In the first season of Space: 1999, the writers indulged their pessimism and existentialism, making frequent use of alternate timelines, delusions, and conflicted characters long before Star Trek did so. It’s a rejoinder to Star Trek from post-imperial British, as cursed exiles meet aliens that are distracted and snobby, if not hostile and vengeful. In contrast to Captain Kirk’s hell-for-leather heroics, in about a half-dozen Season 1 episodes the Alphans are saved only by their passivity; e.g., with the Moon on a “Collision Course”, Commander Koenig does nothing, because an alien old lady telepathically told him that everything will be OK.
And what can we say about “The Troubled Spirit”, in which a heavily-accented Italian (some of the budget came from Italy) uses a séance to contact plants, triggering a violent battle with his evil future-self, all set to a maddening sitar soundtrack. If you’re not rolling your eyes, it might be one of the coolest things you’ll see.
Season 2 adds Catherine Schell as a shape-shifter, and it’s more colorful and action-oriented, but the tone and quality are roughly comparable to the first year, despite the cries of purists. The best Season 2 episodes include the time-traveling “Journey to Where”; the twist-filled story of a “Devil’s Planet” ruled by whip-wielding beauties; and “New Adam, New Eve”, one of several series episodes that toy with the idea that human life is not unique to Earth. Season 2 is not yet available on Blu-ray, but it’s out on DVD.
The idea of human colonies in outer space appealed to the ‘70s-era love for the paranormal, and specifically for “ancient astronauts”. All of the starlost shows concern the origin of a culture; to date, only Battlestar Galactica has officially completed its story. In 1999, two Space: 1999 veterans, writer Johnny Byrne and actress Zienia Merton, helped some fans produce Message From Moonbase Alpha. This six-minute short uses clips from the series, as Alphan Sandra Benes sends a message telling Earth that the castaways may have finally found a new home. (It’s viewable online, and is also part of the DVD “Megaset” of the entire series.)

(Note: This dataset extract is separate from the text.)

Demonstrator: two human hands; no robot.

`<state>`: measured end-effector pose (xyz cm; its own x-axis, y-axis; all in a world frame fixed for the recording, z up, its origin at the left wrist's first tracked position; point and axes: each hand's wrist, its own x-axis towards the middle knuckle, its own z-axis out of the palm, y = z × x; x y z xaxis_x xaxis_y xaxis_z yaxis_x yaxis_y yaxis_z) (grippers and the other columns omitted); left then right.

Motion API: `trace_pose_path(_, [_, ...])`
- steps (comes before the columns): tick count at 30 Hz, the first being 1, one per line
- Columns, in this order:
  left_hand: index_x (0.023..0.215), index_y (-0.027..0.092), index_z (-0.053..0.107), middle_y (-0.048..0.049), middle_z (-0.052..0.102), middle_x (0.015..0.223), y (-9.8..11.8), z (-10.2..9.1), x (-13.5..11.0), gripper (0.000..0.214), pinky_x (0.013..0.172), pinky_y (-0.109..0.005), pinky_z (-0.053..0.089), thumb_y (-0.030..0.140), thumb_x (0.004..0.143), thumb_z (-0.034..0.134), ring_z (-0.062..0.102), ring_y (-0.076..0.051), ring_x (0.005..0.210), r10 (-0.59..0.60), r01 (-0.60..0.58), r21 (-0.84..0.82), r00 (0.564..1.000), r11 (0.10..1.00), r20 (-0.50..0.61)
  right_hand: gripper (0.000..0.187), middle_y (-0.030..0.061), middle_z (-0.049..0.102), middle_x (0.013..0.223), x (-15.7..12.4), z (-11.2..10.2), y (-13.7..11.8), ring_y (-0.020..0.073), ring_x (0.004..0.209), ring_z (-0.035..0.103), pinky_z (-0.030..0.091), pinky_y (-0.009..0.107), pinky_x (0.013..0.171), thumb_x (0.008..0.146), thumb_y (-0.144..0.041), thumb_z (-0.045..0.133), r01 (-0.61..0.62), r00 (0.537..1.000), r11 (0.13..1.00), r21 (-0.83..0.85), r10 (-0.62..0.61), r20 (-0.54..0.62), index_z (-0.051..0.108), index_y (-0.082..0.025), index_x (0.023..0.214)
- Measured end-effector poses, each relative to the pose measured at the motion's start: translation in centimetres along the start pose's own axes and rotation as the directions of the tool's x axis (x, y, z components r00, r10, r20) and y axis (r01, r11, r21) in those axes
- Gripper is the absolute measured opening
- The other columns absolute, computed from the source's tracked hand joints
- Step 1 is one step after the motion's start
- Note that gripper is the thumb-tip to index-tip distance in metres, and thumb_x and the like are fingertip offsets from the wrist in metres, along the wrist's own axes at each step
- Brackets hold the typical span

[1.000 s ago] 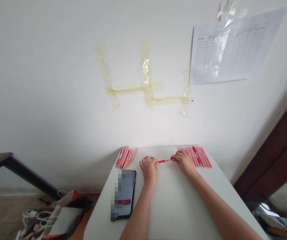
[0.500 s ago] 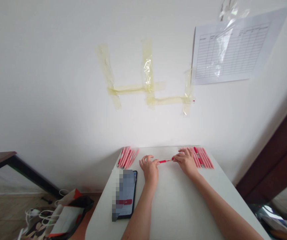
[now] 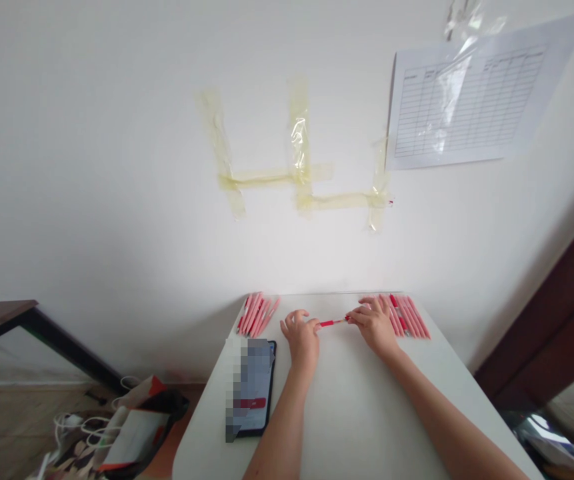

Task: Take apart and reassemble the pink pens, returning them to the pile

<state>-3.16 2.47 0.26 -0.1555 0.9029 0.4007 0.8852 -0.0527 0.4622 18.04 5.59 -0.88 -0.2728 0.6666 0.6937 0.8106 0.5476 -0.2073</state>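
Observation:
A red pen [image 3: 327,323] lies level between my two hands, just above or on the white table [image 3: 347,407]; I cannot tell which. My left hand [image 3: 301,338] pinches its left end between thumb and finger, the other fingers curled loosely. At the right end, the fingertips of my right hand [image 3: 373,327] are closed on the pen. Beyond my right hand a row of pink pens [image 3: 413,317] lies side by side, one of them darker red; the hand hides part of this row. Another bunch of pink pens [image 3: 257,315] rests at the table's far left corner.
A phone [image 3: 254,390], partly blurred out, lies left of my left forearm. The white wall [image 3: 117,167] stands at the table's far edge, with yellowish tape and a printed sheet [image 3: 467,107]. Paper bags [image 3: 134,433] sit on the floor at left.
The whole view has shifted slightly. Both hands keep the same grip on the red pen, with hardly any visible movement.

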Motion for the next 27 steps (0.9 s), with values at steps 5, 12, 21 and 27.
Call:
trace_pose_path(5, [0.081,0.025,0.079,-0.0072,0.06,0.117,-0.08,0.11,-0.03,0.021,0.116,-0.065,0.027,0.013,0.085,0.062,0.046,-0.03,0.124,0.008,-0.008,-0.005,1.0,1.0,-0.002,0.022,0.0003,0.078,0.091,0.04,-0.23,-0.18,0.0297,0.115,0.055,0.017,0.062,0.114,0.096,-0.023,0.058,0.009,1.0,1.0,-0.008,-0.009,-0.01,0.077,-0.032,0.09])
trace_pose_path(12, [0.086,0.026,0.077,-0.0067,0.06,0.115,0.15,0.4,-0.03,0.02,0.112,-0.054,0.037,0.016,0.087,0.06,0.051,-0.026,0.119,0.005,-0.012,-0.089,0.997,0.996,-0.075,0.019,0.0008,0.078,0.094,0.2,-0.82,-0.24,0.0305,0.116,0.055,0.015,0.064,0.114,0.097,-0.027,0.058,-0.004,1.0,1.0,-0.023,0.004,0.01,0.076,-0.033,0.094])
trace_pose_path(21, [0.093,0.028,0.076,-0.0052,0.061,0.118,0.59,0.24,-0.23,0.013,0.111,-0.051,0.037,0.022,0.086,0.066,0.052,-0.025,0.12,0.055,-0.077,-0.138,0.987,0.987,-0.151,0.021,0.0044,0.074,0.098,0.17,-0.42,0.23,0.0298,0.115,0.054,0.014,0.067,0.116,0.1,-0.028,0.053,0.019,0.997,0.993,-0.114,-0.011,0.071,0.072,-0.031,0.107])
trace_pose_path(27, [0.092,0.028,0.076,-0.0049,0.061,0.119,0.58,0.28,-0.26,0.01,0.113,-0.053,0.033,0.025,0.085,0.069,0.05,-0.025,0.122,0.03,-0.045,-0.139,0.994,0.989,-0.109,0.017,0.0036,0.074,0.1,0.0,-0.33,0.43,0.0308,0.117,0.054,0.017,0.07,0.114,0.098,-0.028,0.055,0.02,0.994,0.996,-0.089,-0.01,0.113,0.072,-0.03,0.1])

Space: 1999 is an influential series, with a number of its plots reworked as later Star Trek episodes. Considering that fundamentalist Trekkies helped kill off this series, it’s ironic that the first Star Trek theatrical release, 1979’s Star Trek —The Motion Picture, resembles Space: 1999 much more than it resembles the classic, ‘60s-era Star Trek. If you focus on the ruefulness, the mysticism, the gray-and-white palette, and the classical score, well, you’re essentially watching a theatrical version of Space: 1999.